Last night, T came to ask permission to go to the movies with his girlfriend tomorrow. A perfectly mundane occurrence in some households, but kind of extraordinary in ours. A constant refrain in our house is "Come with a plan, and ask for what you want in a straightforward way." He started strong, great eye contact, a nice smile, a perfectly reasonable request ("I'd like to go to the movies tomorrow"). But he lost confidence half way through and started to interrogate me so as to try to trap me into saying yes. I stopped him and said, "It's been a good week - why don't you just ask for what you want and see what I say?" To this, he blurted out "I'm afraid because you might say no!"
I imagine that we all feel that way when we make ourselves vulnerable by exposing a desire and giving another person the power to grant it or not. But the fear is really exaggerated in T, as it must be in other kids who've been severely abused from a young age. At a time when he was meant to be voicing his needs without forethought, he was in a situation where even the most basic childish desire would likely be ignored, or lead to punishment, suffering, shame and humiliation. To ask to have his needs or wants met was an extremely risky proposition.

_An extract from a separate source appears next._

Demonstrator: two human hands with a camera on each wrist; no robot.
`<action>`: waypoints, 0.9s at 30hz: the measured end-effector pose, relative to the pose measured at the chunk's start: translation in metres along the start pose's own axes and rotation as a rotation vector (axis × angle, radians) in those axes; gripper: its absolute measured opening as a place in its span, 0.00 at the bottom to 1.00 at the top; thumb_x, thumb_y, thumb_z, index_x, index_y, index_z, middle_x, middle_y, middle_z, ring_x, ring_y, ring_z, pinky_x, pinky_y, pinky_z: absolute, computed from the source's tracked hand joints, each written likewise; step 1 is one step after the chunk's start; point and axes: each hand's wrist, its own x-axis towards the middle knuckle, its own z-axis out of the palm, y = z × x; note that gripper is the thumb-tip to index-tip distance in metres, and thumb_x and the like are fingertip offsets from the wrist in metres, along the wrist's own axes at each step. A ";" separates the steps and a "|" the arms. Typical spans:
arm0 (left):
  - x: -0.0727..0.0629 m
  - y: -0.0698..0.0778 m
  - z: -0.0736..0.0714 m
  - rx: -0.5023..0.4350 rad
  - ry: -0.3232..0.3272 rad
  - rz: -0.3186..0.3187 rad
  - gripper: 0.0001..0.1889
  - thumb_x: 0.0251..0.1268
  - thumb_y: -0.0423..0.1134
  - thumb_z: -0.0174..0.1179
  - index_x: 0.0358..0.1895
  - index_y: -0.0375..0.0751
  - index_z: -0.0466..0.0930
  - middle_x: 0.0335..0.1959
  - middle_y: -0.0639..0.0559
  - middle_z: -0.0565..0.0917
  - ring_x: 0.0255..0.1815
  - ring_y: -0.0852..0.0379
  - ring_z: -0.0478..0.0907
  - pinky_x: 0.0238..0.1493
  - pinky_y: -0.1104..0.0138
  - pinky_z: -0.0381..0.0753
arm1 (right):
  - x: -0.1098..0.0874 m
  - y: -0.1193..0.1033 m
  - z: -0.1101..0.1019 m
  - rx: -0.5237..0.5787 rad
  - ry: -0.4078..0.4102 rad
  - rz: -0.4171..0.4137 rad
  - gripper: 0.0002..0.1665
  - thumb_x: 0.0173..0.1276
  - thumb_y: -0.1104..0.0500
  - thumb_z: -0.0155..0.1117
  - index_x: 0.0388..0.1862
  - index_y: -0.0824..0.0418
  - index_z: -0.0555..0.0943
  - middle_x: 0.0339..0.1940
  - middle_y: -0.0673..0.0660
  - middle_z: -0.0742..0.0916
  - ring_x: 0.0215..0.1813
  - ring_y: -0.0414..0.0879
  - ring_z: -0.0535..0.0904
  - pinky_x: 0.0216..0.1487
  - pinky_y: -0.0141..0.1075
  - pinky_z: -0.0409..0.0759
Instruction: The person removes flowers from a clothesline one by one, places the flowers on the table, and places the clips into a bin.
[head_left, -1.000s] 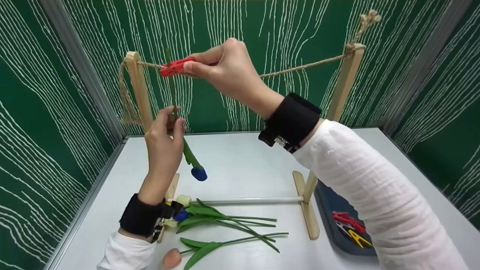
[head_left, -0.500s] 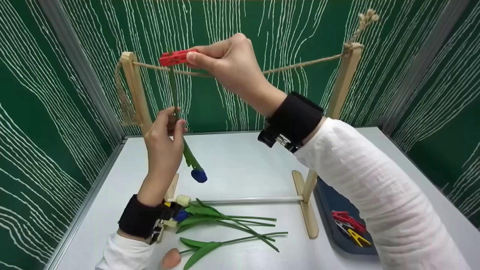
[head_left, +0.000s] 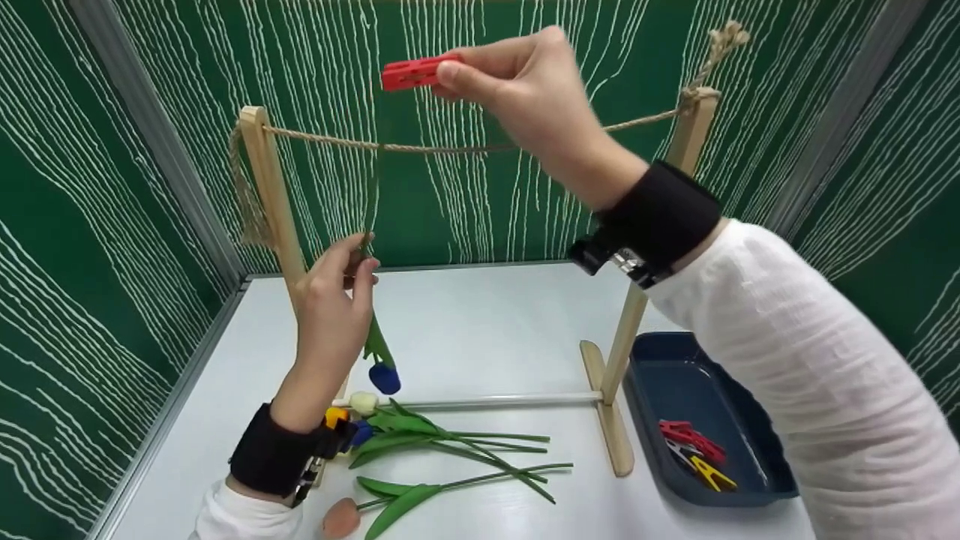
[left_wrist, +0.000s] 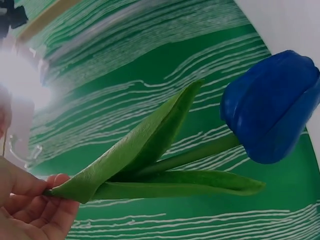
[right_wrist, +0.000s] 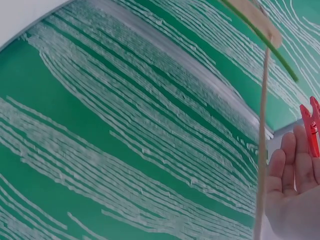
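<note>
A blue artificial tulip [head_left: 385, 378] hangs head down, pinched at its stem by my left hand [head_left: 334, 311]. In the left wrist view, the thumb and fingers hold the stem just behind the green leaves [left_wrist: 130, 150]. The tulip's thin stem runs upward, its upper end overlapping the rope [head_left: 322, 139] in the head view. My right hand [head_left: 551, 105] pinches a red clothespin [head_left: 412, 73] above the rope, apart from the stem. The right wrist view shows the clothespin [right_wrist: 313, 125] at the frame's edge, with the bare stem [right_wrist: 260, 35] and rope [right_wrist: 262, 150] away from it.
Wooden posts [head_left: 276, 195] carry the rope, joined below by a pale bar [head_left: 480, 401]. Several artificial tulips, including a peach one [head_left: 342, 517], lie on the white table [head_left: 465, 322]. A dark blue tray [head_left: 720, 375] at right holds red, grey and yellow clothespins [head_left: 694, 454].
My right hand has lifted the red clothespin away from the rope and stem, up and to the right. My left hand has shifted slightly right and down with the tulip.
</note>
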 end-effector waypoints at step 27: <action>-0.039 0.020 0.009 0.117 -0.183 0.300 0.14 0.61 0.23 0.59 0.49 0.37 0.82 0.32 0.48 0.80 0.35 0.53 0.78 0.35 0.66 0.81 | -0.070 -0.005 -0.137 -0.288 0.088 -0.110 0.15 0.66 0.64 0.62 0.51 0.65 0.82 0.45 0.64 0.85 0.42 0.52 0.78 0.48 0.27 0.76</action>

For three years, we have been working with him on asking for what he wants with confidence. In our early days together, he couldn't ask for anything at all - he found it quite difficult to allow himself to want anything in the first place, much less ask for it. We had to start with the basics - eye contact and putting things into words. We would often structure multiple options and ask him to choose, working on identifying simple preferences, as the first step to voicing requests.
As he emerged from his shell and started to have specific desires - a new pair of jeans, a night out with friends - he was like a man who awakens to his last night on earth. The wanting ran wild. He had no sense of "normal". He was so hungry for experiences, and so accustomed to loss, he would go nuts with the exhilaration of the moment. He still does that sometimes, exacerbated by substance abuse - containing himself for days on end, then wheedling/manipulating/threatening/sneaking what he wants. Then he's struck by guilt, remorse and consequences and sequesters himself again. Finding balance will be a lifelong project.
There have been many "no"s in our house lately, as he was in a relapse. We decided to restrict a great many things in order to communicate that we would not participate in or tacitly support his relapse behavior. It's a joy to all of us that he has pulled himself out of the relapse with a great deal of hard work (he voluntarily entered an outpatient substance abuse program where he goes for four hours, three times a week). So it was a joy to give him a "yes" last night.
Getting in trouble or being denied is what he expects and confirms his belief that he's a bad kid. And by the same token, making a reasonable request and hearing "yes" is so abnormal in his experience that he doesn't even know what such a conversation might sound like. He is unaccustomed to being treated like a reasonable and deserving person, and to thinking of himself that way.
He got his "yes". He deserved it, too.